Did you account for the characters that are not persistent in the string storage? I have commented about them elsewhere.
If I remember correctly, the character with value 13 should be avoided,
as well as the character with value 92 (when followed by any other character, so no problem when the last character of the String)
Also I'm pretty sure the range of values valid for a character that was persistent was not more than 128 or so.
You can do a simple test offline (specifically to test the first) like so:
for (int i = 0; i < 300; i++)
// chars have min value 0, and 300 is just an arbitrary max here
{
UserInfo userInfo = UserInfo.getMyInfo();
userInfo.setString(0, "" + (char)i);
userInfo.store();
userInfo = UserInfo.getMyInfo();
if (userInfo.getString(0).charAt(0) != (char)i)
System.out.println("Error with character with value " + i);
}
Thanks for pointing that out, I ran a bunch of tests, and I believe that the UserInfo string storage fully supports java strings, although I haven't tested every character. Each character in java has 2 bytes reserved, I believe, but that doesn't mean any two bytes maps to a unique character. Many characters only have one byte used, so I had to use one byte per character. I'll look into values 13 and 92, but I recall 13 was one of the test values I used, and it had no problems. If character 92 represents a carriage return or something, it would make sense that it would only be able to be used at the end, If that's true, I'll probably map value 92 to a different character outside the -128 to 127 range, same for 13 if I discover it's not working. I do know that negative values appear to work, but it could be that they're overlapping with larger positive values. Once again, thanks for pointing this out, I plan on running some more tests.
character 13 is carriage return, and weird - I just ran my own test again and values past 128 work now... I wonder if that was fixed/changed. If so wow, that's good news for my projects...
Well, like I said, many characters are two bytes, so I guess larger values translate to two byte values.
Anyways, on another topic, are you planning on making any more online Greenfoot games?
I plan on creating one, although I'm having a bit of trouble with figuring out how to check if a user is online. If you're interested in collaborating with me on another online game, that'd be great, but it seems you also have your own projects to work on.

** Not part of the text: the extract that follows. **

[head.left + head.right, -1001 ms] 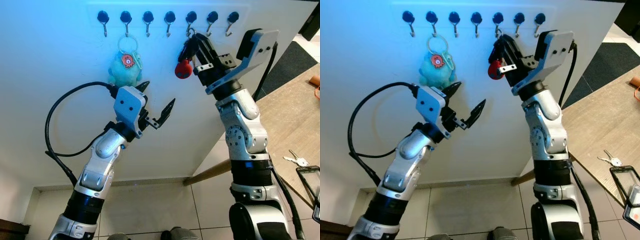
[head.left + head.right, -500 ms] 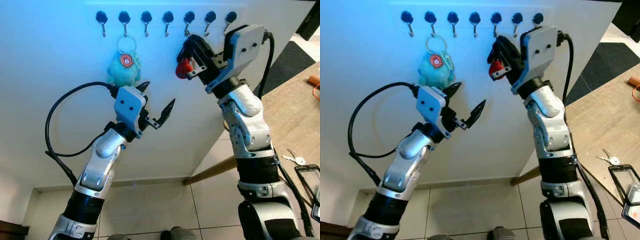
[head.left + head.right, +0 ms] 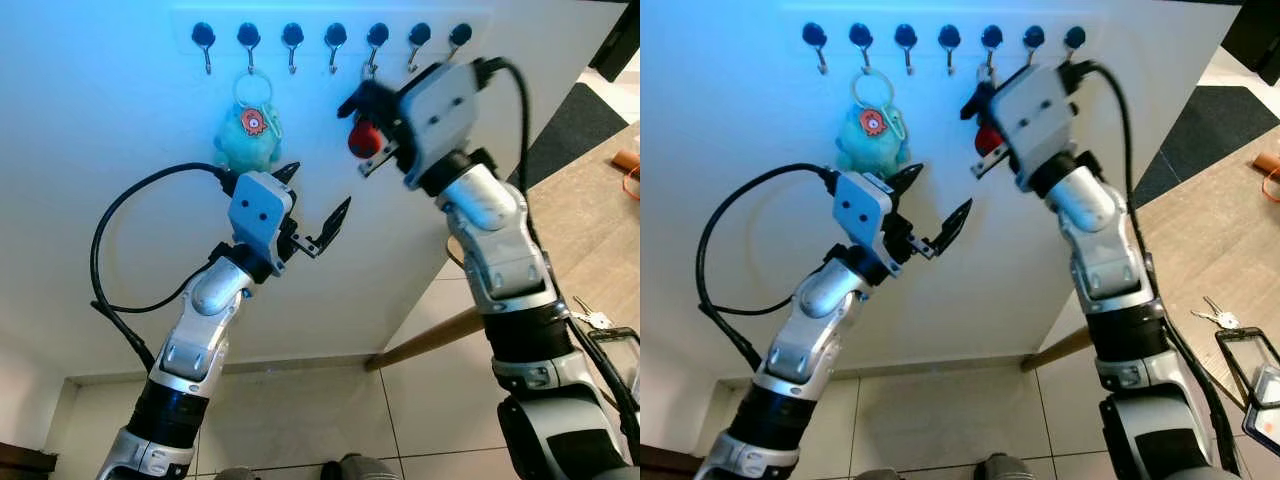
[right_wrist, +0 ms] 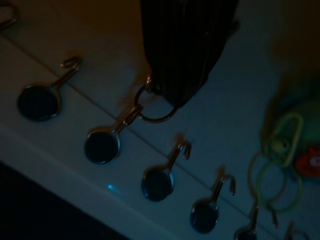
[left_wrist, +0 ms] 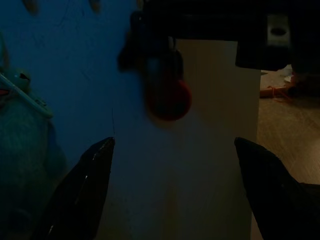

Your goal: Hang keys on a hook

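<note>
A row of black-knobbed hooks [image 3: 336, 45] runs along the top of the white wall. My right gripper [image 3: 360, 103] is raised just below the fifth hook [image 3: 375, 50] and is shut on a keychain with a red ball [image 3: 364, 139]. In the right wrist view the keychain's metal ring [image 4: 156, 109] touches the tip of one hook [image 4: 107, 141]; I cannot tell whether it is over it. A teal plush keychain [image 3: 248, 138] hangs from the second hook. My left gripper [image 3: 318, 192] is open below it, holding nothing.
A wooden table [image 3: 590, 230] stands at the right with a bunch of keys [image 3: 596, 321] and a black-framed object [image 3: 622, 352] on it. Below the wall is tiled floor [image 3: 330, 420]. A dark mat [image 3: 580, 120] lies at the far right.
My right wrist has turned and shifted left, bringing the red keychain closer under the fifth hook. The left arm has not moved.
</note>
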Robot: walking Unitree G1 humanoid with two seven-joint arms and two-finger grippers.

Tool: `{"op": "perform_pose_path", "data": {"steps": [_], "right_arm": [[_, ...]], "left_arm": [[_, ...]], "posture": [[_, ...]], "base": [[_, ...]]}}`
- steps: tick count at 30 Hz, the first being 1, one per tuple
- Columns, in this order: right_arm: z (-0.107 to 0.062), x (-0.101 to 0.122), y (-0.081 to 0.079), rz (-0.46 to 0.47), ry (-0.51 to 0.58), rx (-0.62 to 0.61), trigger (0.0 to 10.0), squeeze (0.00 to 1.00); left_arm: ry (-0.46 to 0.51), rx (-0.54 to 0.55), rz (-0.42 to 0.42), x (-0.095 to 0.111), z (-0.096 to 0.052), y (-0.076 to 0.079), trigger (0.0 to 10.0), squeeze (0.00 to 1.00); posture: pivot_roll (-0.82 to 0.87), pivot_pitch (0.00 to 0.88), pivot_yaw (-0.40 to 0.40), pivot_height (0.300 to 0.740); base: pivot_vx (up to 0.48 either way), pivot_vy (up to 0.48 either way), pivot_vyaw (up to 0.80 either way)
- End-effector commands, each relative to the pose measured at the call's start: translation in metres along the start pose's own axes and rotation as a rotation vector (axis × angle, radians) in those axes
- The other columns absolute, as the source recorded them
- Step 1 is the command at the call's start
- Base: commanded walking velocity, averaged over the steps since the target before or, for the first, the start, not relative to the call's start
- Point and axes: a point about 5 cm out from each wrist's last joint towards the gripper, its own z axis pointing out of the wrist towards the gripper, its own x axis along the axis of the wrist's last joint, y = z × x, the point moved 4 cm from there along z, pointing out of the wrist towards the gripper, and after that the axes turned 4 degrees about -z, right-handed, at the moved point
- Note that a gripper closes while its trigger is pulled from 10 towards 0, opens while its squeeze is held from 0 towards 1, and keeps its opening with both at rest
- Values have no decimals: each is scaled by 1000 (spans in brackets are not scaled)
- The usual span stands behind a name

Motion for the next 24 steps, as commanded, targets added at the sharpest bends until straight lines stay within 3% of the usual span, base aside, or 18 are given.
{"op": "perform_pose_path", "data": {"steps": [1,9,24], "right_arm": [[-1,-16,-24,-46,-76,120,10000,0],[-6,-27,-21,-116,-119,117,10000,0],[-7,-29,-10,-107,-119,61,10000,0]], "left_arm": [[6,-13,4,2,2,5,10000,0],[16,-11,7,4,3,5,10000,0],[108,-10,-57,25,7,6,10000,0]], "posture": [[50,86,-58,740],[51,94,-60,740],[50,98,-58,740]], "base": [[0,0,0],[0,0,0],[0,0,0]]}}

Actually it seems the range of values [55296, 57343] are bad. (and 13 is still bad).
And sorry, you must not of saw my reply before I took down my testing scenario. I will start a new discussion in a second.
bourne, when you say the range of values [55296, 57343] are bad (is bad), do you mean that values between 0 and 55296 all work when casted as characters?
Not overlap,
char: The char data type is a single 16-bit Unicode character. It has a minimum value of '\u0000' (or 0) and a maximum value of '\uffff' (or 65,535 inclusive).
Oh, 16 bit translates to a maximum value of '1111111111111111' which converted into base 10 gives 65,535. I had thought that not every two-byte value combination results in a java character?
Wait, that makes sense why values higher than 57344 don't work.
Sorry, didn't see your comment, but it only doesn't work past 128 if you're casting it to a byte first. Or so my theory goes (I really have next to no idea).
Every char is 16 bits. And right, but I wouldn't of cast to a byte. I was thinking maybe the storage server some reason had only allowed for byte size space for each character, when storing the strings. But not that way anymore I guess
All values in range [55296, 57343] were mapped to 63 (after storing and retrieving through UserInfo) - which is the character: '?'
A new version of this scenario was uploaded on Mon Dec 30 02:54:03 UTC 2013
Expanded limit to 50000, not yet sure if all numbers in this range work or not.
Remapped the value of 13 to 50001, so setting a value to 13 would no longer fail.
Fixed the 13 bug, and the limit is now 50,000 instead of 128. Just a tiny improvement. XD.
Solved it by mapping 13 to 50,001. Going to fix the 92 bug too by mapping 92 to 50,002
You should remap value 92 as well.
Also, I just noticed the scenario doesn't seem to actually save my colors when reloading it. Like loading your colors gives me all red.
OH! I just realized the bug, bourne, when you reload the scenario, to avoid loading a user that didn't set values, as soon as you start the scenario with all red I store the red values.
This isn't a problem with the classes I'm provided, it's a bug in the world class I use, I'll try and fix it later, but I think I'm going to retire for the night, I'll probably work on it in the morning.
A new version of this scenario was uploaded on Mon Dec 30 03:16:10 UTC 2013
Remapped the value of 92, fixed a bug where your colors were overwritten every time you refreshed the scenario.